The committee’s recommendations touched on several major governance reforms. Among them are proposals to separate the executive from the legislature to reduce conflicts of interest, strengthen accountability and improve parliamentary oversight. The report proposes extending presidential and parliamentary terms from four years to five, arguing that the current term is too short and below global norms.
Other recommendations include establishing a definite, legally bounded campaign season to curb perpetual electioneering, creating an Ethics and Anti Corruption Commission to handle prosecutions, and lowering the presidential age limit from 40 to 30 years. The committee also proposed constitutionalizing the Office of the Special Prosecutor (OSP).
Former Deputy General Secretary for the National Democratic Congress (NDC), Koku Anyidoho, has admonished Professor Prempeh to stop speaking about the committee’s work. In a post shared via X, Anyidoho argued that continued media engagements make the chairman sound partisan and could destroy his own work. He said the government’s white paper should speak for itself.

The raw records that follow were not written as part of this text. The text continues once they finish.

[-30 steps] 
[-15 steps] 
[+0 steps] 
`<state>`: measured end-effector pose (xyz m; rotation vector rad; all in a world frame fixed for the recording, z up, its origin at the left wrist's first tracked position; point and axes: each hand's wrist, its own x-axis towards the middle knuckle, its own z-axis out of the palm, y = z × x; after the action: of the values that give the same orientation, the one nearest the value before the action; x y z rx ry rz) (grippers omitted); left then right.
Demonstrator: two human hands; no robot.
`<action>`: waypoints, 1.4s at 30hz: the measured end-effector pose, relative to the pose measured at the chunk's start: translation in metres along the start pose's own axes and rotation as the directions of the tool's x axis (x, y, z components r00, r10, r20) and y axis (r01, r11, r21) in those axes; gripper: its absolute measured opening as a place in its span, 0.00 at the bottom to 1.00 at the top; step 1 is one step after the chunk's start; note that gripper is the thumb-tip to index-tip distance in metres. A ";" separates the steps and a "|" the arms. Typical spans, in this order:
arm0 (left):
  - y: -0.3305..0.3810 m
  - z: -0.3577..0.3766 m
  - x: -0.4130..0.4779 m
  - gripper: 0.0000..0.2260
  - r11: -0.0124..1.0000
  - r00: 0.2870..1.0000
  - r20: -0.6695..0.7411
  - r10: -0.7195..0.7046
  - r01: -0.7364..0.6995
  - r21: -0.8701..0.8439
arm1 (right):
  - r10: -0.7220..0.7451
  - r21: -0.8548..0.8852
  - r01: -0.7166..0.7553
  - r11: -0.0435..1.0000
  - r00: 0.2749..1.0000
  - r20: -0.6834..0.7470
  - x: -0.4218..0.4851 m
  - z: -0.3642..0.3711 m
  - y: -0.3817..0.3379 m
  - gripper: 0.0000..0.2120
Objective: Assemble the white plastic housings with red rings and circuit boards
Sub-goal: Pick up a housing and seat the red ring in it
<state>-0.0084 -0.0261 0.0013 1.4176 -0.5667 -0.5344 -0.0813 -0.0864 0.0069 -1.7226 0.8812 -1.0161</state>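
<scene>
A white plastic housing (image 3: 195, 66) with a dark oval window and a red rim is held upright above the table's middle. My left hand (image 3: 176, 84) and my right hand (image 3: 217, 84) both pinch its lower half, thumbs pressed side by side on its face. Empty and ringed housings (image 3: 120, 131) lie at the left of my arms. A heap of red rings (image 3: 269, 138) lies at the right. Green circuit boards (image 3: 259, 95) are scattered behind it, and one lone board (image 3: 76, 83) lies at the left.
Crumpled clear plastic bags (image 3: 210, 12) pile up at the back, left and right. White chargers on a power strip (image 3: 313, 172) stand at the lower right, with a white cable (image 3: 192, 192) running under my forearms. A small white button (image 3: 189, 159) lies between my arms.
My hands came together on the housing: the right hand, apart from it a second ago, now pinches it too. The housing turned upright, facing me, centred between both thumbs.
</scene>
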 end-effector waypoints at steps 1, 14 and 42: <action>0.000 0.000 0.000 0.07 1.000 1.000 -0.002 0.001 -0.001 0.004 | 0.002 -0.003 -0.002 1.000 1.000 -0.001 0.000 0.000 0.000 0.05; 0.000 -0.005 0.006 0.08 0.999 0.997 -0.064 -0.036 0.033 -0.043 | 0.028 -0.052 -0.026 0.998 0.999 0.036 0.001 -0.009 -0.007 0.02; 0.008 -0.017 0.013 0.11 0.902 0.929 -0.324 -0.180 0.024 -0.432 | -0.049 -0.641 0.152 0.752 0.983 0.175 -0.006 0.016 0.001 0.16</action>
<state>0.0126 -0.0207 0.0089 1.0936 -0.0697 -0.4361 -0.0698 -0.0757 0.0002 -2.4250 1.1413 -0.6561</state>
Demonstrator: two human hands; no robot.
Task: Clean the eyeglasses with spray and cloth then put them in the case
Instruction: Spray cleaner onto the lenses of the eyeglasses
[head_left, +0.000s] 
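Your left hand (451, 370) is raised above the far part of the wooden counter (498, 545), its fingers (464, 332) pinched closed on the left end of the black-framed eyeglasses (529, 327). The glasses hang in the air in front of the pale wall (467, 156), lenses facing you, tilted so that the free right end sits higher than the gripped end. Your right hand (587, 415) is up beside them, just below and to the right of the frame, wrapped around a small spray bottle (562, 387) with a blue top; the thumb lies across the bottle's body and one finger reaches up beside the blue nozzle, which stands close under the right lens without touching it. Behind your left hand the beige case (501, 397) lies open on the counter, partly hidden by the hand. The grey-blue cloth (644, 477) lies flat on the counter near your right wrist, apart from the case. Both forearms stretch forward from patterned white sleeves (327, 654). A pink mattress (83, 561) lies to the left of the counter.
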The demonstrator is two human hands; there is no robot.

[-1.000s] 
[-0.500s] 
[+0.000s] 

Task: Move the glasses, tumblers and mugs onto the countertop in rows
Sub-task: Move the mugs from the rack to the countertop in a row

“If you don’t keep quiet and continue talking ‘bla bla bla’, you will destroy your own work ooo HKP. You have finished your work; allow the Government’s White Paper to speak for itself,” Anyidoho wrote. He cited Professor Fiadjoe’s silence after chairing the First Constitutional Review Committee as a yardstick for the current chairman to follow. “The more you speak; the more you will sound like a very partisan politician,” he added in his Christmas message.
The Constitutional Review Committee presented its report to President Mahama on December 22. The committee comprised Justice Sophia Akuffo Adinyira, a retired Supreme Court Justice; Professor Kwame Karikari; former Electoral Commission Chairperson Charlotte Osei; Dr Godwin Djokoto; Ibrahim Tanko Amidu; Dr Esi Ansah; and Dr Rainer Akumperigeya.
President Mahama described many of the recommendations as “quite revolutionary” and “quite radical” but stressed they are in the interest of deepening Ghana’s democracy, especially at a time of democratic backsliding in the sub region. He assured that the report would be implemented in a bipartisan manner and announced that an implementation committee would be set up early next year.